_Problem_
The lines from the top of the data down to the line with "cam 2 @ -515" should be repeated exactly, both ends included.

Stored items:
------------------------------

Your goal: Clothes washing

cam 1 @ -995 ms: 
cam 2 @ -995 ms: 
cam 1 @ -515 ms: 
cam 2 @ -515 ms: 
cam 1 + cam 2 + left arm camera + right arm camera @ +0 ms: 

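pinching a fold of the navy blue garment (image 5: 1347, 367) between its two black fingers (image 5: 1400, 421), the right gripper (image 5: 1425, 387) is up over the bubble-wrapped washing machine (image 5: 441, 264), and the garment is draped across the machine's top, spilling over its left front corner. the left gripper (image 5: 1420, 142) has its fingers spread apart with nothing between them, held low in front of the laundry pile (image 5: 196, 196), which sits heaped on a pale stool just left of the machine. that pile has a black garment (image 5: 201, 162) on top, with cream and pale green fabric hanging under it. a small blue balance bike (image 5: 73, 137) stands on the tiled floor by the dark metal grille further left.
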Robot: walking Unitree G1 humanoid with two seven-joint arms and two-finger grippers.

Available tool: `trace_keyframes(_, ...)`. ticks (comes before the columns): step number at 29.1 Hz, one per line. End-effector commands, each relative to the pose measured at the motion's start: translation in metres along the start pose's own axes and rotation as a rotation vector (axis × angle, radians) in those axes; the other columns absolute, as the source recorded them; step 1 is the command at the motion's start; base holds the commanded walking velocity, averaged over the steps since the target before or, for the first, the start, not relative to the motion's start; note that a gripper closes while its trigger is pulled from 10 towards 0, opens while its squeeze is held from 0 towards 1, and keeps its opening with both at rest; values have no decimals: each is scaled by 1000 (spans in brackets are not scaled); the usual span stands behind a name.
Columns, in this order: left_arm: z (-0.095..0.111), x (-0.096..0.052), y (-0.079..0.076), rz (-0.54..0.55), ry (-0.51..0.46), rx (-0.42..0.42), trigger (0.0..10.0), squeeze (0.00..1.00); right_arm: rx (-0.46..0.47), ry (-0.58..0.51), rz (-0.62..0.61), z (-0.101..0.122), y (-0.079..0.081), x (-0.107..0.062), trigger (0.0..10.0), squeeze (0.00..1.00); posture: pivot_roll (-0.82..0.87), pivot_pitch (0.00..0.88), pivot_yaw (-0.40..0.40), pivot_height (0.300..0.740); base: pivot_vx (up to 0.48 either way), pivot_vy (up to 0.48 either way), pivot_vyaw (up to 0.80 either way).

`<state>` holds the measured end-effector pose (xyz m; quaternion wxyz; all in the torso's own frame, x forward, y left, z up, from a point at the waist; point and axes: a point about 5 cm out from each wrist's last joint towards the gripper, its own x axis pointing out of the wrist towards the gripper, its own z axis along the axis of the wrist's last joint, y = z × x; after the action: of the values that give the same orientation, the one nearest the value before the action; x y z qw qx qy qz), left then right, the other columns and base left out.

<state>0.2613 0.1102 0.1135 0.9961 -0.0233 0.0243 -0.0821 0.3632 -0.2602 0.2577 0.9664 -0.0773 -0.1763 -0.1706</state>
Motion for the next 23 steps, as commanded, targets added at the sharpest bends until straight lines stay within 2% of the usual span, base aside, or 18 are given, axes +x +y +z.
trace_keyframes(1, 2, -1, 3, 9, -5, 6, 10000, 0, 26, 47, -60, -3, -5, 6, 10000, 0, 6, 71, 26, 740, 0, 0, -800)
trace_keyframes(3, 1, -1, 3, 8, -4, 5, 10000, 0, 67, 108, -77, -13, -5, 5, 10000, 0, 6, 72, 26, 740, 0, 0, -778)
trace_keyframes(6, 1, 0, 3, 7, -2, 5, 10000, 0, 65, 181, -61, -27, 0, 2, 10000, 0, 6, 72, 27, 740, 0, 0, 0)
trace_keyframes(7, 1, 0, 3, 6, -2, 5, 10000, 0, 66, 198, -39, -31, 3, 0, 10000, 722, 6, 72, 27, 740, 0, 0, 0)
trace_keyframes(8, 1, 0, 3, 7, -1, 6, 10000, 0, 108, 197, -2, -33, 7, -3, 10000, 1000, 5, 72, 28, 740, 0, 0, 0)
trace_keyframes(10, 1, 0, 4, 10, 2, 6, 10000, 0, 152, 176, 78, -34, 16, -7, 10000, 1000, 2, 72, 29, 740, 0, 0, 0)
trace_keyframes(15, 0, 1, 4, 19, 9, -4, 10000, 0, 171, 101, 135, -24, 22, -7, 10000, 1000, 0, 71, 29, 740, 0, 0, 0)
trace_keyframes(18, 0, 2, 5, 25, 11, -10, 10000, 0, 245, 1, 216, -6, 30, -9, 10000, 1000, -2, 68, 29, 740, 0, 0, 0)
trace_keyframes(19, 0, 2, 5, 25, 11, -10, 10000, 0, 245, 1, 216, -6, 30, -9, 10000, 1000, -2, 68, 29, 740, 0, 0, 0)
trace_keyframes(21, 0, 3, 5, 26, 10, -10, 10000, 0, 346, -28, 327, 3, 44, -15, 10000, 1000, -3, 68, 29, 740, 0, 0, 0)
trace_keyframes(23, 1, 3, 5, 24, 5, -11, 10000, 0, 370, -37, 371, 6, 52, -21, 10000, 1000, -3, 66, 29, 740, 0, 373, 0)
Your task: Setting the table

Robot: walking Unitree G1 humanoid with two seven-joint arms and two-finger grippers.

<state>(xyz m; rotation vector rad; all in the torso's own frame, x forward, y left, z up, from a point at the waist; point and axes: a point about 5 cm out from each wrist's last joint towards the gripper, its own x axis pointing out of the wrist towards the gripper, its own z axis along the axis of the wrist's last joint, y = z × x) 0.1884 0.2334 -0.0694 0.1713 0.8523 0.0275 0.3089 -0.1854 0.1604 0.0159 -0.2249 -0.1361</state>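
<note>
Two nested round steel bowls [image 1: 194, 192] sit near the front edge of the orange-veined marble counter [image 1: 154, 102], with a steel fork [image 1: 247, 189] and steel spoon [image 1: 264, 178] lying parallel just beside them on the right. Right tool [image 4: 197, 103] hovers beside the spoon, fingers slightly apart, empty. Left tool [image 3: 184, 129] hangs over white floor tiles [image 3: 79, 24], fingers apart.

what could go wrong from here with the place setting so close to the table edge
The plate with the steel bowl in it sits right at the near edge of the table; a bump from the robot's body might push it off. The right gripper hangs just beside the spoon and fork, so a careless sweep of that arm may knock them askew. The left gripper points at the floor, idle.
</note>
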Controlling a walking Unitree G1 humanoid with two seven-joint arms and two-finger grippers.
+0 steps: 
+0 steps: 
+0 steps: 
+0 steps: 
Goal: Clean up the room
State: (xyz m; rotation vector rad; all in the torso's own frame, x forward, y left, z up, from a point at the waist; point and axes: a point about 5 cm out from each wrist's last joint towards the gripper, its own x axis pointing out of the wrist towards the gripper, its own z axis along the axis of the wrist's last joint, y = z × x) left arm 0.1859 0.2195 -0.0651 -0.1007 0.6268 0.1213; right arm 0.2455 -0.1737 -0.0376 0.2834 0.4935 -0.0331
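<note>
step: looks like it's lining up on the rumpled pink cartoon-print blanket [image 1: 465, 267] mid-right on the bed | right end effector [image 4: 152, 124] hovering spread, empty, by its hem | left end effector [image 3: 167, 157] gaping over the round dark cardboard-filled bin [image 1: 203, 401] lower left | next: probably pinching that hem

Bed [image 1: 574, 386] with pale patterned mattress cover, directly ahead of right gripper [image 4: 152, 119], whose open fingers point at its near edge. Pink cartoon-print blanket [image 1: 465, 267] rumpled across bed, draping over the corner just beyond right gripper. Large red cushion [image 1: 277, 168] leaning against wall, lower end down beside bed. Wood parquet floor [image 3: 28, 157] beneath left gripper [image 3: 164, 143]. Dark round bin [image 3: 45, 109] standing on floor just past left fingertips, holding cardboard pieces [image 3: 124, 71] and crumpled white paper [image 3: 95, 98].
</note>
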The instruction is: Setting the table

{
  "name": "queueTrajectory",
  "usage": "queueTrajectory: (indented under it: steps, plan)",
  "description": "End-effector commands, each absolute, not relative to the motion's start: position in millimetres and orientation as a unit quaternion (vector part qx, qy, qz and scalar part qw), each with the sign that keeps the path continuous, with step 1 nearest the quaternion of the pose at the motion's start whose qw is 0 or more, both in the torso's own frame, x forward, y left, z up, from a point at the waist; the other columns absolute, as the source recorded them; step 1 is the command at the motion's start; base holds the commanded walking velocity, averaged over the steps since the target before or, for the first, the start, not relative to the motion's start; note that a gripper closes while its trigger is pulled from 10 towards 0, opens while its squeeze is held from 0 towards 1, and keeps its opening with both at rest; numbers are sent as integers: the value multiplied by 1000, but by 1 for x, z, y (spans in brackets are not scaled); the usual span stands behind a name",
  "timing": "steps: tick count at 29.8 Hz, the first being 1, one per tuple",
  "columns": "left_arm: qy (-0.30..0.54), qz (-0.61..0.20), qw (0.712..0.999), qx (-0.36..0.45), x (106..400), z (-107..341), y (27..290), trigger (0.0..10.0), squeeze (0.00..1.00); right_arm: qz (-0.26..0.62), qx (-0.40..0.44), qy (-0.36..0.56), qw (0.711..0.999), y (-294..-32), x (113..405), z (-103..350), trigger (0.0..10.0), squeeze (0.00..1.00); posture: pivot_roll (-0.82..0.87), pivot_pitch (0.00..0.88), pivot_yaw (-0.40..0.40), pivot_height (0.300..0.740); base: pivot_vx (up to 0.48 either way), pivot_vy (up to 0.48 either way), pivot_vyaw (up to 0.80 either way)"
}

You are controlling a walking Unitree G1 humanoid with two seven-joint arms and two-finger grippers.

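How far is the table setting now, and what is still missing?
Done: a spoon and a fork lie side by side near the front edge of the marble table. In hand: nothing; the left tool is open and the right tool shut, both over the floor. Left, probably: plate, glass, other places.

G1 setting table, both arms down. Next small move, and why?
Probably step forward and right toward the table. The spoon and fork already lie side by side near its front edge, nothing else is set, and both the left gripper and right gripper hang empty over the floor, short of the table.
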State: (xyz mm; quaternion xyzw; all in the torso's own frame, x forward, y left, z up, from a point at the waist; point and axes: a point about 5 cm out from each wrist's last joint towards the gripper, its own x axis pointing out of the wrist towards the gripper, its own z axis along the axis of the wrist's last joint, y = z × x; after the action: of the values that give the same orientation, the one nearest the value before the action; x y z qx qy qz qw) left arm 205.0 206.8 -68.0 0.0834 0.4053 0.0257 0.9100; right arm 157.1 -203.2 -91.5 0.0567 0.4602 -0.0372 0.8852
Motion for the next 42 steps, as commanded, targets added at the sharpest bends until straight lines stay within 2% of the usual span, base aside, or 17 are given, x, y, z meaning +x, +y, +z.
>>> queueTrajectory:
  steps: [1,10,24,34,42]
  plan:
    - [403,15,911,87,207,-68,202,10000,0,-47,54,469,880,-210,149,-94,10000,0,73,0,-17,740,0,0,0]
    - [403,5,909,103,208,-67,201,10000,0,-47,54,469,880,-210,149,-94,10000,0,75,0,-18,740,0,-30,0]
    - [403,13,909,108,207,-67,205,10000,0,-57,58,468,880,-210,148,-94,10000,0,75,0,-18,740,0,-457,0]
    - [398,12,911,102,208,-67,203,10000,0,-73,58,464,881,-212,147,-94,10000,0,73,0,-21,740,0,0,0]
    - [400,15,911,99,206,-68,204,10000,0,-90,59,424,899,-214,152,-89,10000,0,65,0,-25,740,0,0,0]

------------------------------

_Answer for this exercise_
Your goal: Clothes washing

cam 1 @ -995 ms: 
cam 2 @ -995 ms: 
cam 1 @ -515 ms: 
cam 2 @ -515 ms: 

Work on the exercise is now concluded.